_TASK ITEM_. Output every entry verbatim.

_RECORDS SUPPLIED_.
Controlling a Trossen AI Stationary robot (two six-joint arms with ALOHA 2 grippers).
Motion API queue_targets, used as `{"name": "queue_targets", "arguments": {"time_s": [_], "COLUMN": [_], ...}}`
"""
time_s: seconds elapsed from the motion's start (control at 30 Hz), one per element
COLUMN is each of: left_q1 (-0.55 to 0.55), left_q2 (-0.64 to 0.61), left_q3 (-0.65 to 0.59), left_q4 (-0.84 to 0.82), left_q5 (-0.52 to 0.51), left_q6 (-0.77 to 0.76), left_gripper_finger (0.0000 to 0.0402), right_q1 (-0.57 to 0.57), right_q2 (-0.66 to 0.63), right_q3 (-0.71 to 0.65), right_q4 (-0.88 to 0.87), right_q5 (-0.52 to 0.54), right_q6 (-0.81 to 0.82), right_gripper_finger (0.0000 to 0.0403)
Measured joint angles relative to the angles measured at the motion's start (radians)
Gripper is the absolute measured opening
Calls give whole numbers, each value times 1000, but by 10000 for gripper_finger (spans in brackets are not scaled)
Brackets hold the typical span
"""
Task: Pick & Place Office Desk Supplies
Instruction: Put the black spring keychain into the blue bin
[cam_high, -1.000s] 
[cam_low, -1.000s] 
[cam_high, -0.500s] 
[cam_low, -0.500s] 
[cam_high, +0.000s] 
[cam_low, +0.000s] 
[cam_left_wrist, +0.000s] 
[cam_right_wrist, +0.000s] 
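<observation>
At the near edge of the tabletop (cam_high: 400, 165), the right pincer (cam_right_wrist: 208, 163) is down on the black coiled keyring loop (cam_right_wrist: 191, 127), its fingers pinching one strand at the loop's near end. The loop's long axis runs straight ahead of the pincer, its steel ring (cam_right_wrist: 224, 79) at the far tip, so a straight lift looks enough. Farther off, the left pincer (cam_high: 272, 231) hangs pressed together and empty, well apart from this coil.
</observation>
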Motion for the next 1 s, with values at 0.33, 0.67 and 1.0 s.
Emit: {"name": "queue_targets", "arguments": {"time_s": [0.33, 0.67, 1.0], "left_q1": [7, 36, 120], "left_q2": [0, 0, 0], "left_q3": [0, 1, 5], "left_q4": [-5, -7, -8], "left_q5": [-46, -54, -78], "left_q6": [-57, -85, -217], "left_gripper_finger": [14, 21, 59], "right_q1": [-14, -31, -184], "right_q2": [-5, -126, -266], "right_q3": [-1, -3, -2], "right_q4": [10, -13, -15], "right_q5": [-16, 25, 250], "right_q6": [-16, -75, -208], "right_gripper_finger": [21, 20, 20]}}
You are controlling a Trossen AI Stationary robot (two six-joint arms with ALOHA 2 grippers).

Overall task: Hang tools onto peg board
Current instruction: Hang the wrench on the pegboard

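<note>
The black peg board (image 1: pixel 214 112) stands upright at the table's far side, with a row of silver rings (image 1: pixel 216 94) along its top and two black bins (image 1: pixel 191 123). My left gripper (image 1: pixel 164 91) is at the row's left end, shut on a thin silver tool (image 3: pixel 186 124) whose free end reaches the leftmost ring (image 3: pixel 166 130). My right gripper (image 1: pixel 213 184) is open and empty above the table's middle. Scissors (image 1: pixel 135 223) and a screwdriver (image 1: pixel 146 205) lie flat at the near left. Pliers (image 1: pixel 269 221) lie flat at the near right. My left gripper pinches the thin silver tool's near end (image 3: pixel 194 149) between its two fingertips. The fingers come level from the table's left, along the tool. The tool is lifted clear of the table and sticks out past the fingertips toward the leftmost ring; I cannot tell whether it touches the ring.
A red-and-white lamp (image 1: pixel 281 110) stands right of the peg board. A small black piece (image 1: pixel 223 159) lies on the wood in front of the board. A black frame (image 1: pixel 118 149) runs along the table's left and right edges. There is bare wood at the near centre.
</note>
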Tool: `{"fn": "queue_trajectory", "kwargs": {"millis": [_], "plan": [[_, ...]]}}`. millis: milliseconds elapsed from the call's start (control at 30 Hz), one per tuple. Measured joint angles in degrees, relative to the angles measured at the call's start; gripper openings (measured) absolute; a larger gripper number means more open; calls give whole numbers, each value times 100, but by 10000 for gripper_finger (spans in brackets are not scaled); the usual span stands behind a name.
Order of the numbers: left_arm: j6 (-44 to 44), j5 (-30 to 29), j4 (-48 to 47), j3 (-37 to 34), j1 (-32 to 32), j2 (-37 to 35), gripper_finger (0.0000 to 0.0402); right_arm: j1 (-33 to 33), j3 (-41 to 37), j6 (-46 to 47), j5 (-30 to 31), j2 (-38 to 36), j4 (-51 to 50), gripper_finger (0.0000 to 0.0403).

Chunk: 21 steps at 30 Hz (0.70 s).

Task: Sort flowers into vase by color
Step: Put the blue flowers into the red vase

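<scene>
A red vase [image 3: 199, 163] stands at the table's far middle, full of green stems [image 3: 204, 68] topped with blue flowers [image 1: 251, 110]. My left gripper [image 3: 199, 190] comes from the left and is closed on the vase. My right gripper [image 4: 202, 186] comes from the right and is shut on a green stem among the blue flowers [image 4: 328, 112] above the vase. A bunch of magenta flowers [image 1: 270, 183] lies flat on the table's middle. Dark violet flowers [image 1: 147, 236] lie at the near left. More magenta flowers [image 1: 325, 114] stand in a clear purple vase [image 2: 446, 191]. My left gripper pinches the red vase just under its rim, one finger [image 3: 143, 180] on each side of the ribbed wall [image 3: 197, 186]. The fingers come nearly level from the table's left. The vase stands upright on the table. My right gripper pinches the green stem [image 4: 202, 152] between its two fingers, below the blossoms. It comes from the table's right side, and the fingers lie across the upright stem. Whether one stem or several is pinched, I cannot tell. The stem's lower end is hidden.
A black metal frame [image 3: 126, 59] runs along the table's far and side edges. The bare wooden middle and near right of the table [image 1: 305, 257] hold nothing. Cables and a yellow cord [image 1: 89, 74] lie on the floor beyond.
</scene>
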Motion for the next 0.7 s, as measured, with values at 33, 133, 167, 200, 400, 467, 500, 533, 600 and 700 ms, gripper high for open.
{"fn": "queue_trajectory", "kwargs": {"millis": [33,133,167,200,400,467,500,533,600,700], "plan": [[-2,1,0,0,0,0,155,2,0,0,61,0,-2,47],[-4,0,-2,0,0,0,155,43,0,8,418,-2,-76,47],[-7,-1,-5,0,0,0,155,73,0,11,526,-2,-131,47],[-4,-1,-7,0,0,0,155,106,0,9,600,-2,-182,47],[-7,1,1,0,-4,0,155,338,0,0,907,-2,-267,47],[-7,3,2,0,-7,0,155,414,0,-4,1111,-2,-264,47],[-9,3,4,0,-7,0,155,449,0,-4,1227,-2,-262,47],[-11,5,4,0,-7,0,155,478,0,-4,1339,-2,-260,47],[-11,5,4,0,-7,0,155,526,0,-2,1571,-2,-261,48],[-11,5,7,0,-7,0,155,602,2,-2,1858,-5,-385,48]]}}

_COMPLETED TASK_.
Controlling a Trossen AI Stationary robot (two six-joint arms with ALOHA 2 grippers).
Motion API queue_targets, used as `{"name": "queue_targets", "arguments": {"time_s": [_], "COLUMN": [_], ...}}`
"""
time_s: seconds elapsed from the motion's start (control at 30 Hz), one per element
COLUMN is each of: left_q1 (-0.55 to 0.55), left_q2 (-0.64 to 0.61), left_q3 (-0.65 to 0.59), left_q4 (-0.84 to 0.82), left_q5 (-0.52 to 0.51), left_q6 (-0.77 to 0.76), left_gripper_finger (0.0000 to 0.0402), right_q1 (-0.57 to 0.57), right_q2 (-0.66 to 0.63), right_q3 (-0.71 to 0.65), right_q4 (-0.88 to 0.87), right_q5 (-0.52 to 0.54), right_q6 (-0.81 to 0.82), right_gripper_finger (0.0000 to 0.0403)
Measured joint angles relative to the angles measured at the motion's start (radians)
Gripper is the absolute measured opening
Calls give whole numbers, each value times 1000, but by 10000 for gripper_finger (spans in brackets are not scaled)
Brackets hold the typical span
"""
Task: Pick & Place Office Desk Supplies
Instruction: Put the black spring keychain into the blue bin
[cam_high, -1.000s] 
[cam_low, -1.000s] 
[cam_high, -0.500s] 
[cam_low, -0.500s] 
[cam_high, +0.000s] 
[cam_low, +0.000s] 
[cam_left_wrist, +0.000s] 
[cam_right_wrist, +0.000s] 
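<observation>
At the near edge of the tabletop (cam_high: 400, 165), the right pincer (cam_right_wrist: 208, 163) is down on the black coiled keyring loop (cam_right_wrist: 191, 127), its fingers pinching one strand at the loop's near end. The loop's long axis runs straight ahead of the pincer, its steel ring (cam_right_wrist: 224, 79) at the far tip, so a straight lift looks enough. Farther off, the left pincer (cam_high: 272, 231) hangs pressed together and empty, well apart from this coil.
</observation>
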Motion for the next 1 s, with values at 0.33, 0.67 and 1.0 s.
Emit: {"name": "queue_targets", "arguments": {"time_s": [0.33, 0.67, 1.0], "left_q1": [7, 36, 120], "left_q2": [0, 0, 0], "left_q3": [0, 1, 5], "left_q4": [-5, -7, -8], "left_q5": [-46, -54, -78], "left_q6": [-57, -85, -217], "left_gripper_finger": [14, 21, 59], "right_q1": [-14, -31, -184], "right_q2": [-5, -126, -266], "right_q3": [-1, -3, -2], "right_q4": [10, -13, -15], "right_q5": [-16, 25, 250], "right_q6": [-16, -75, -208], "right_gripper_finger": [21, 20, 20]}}
You are controlling a Trossen AI Stationary robot (two six-joint arms with ALOHA 2 grippers).

Overall task: Hang tools onto peg board
Current instruction: Hang the wrench on the pegboard

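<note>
The black peg board (image 1: pixel 214 112) stands upright at the table's far side, with a row of silver rings (image 1: pixel 216 94) along its top and two black bins (image 1: pixel 191 123). My left gripper (image 1: pixel 164 91) is at the row's left end, shut on a thin silver tool (image 3: pixel 186 124) whose free end reaches the leftmost ring (image 3: pixel 166 130). My right gripper (image 1: pixel 213 184) is open and empty above the table's middle. Scissors (image 1: pixel 135 223) and a screwdriver (image 1: pixel 146 205) lie flat at the near left. Pliers (image 1: pixel 269 221) lie flat at the near right. My left gripper pinches the thin silver tool's near end (image 3: pixel 194 149) between its two fingertips. The fingers come level from the table's left, along the tool. The tool is lifted clear of the table and sticks out past the fingertips toward the leftmost ring; I cannot tell whether it touches the ring.
A red-and-white lamp (image 1: pixel 281 110) stands right of the peg board. A small black piece (image 1: pixel 223 159) lies on the wood in front of the board. A black frame (image 1: pixel 118 149) runs along the table's left and right edges. There is bare wood at the near centre.
</note>
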Tool: `{"fn": "queue_trajectory", "kwargs": {"millis": [_], "plan": [[_, ...]]}}`. millis: milliseconds elapsed from the call's start (control at 30 Hz), one per tuple. Measured joint angles in degrees, relative to the angles measured at the call's start; gripper openings (measured) absolute; a larger gripper number means more open; calls give whole numbers, each value times 100, but by 10000 for gripper_finger (spans in brackets are not scaled); the usual span stands behind a name.
Order of the numbers: left_arm: j6 (-44 to 44), j5 (-30 to 29), j4 (-48 to 47), j3 (-37 to 34), j1 (-32 to 32), j2 (-37 to 35), gripper_finger (0.0000 to 0.0402); right_arm: j1 (-33 to 33), j3 (-41 to 37), j6 (-46 to 47), j5 (-30 to 31), j2 (-38 to 36), j4 (-51 to 50), gripper_finger (0.0000 to 0.0403).

Chunk: 21 steps at 30 Hz (0.70 s).

Task: Sort flowers into vase by color
Step: Put the blue flowers into the red vase

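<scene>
A red vase [image 3: 199, 163] stands at the table's far middle, full of green stems [image 3: 204, 68] topped with blue flowers [image 1: 251, 110]. My left gripper [image 3: 199, 190] comes from the left and is closed on the vase. My right gripper [image 4: 202, 186] comes from the right and is shut on a green stem among the blue flowers [image 4: 328, 112] above the vase. A bunch of magenta flowers [image 1: 270, 183] lies flat on the table's middle. Dark violet flowers [image 1: 147, 236] lie at the near left. More magenta flowers [image 1: 325, 114] stand in a clear purple vase [image 2: 446, 191]. My left gripper pinches the red vase just under its rim, one finger [image 3: 143, 180] on each side of the ribbed wall [image 3: 197, 186]. The fingers come nearly level from the table's left. The vase stands upright on the table. My right gripper pinches the green stem [image 4: 202, 152] between its two fingers, below the blossoms. It comes from the table's right side, and the fingers lie across the upright stem. Whether one stem or several is pinched, I cannot tell. The stem's lower end is hidden.
A black metal frame [image 3: 126, 59] runs along the table's far and side edges. The bare wooden middle and near right of the table [image 1: 305, 257] hold nothing. Cables and a yellow cord [image 1: 89, 74] lie on the floor beyond.
</scene>
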Motion for the next 0.7 s, as measured, with values at 33, 133, 167, 200, 400, 467, 500, 533, 600 and 700 ms, gripper high for open.
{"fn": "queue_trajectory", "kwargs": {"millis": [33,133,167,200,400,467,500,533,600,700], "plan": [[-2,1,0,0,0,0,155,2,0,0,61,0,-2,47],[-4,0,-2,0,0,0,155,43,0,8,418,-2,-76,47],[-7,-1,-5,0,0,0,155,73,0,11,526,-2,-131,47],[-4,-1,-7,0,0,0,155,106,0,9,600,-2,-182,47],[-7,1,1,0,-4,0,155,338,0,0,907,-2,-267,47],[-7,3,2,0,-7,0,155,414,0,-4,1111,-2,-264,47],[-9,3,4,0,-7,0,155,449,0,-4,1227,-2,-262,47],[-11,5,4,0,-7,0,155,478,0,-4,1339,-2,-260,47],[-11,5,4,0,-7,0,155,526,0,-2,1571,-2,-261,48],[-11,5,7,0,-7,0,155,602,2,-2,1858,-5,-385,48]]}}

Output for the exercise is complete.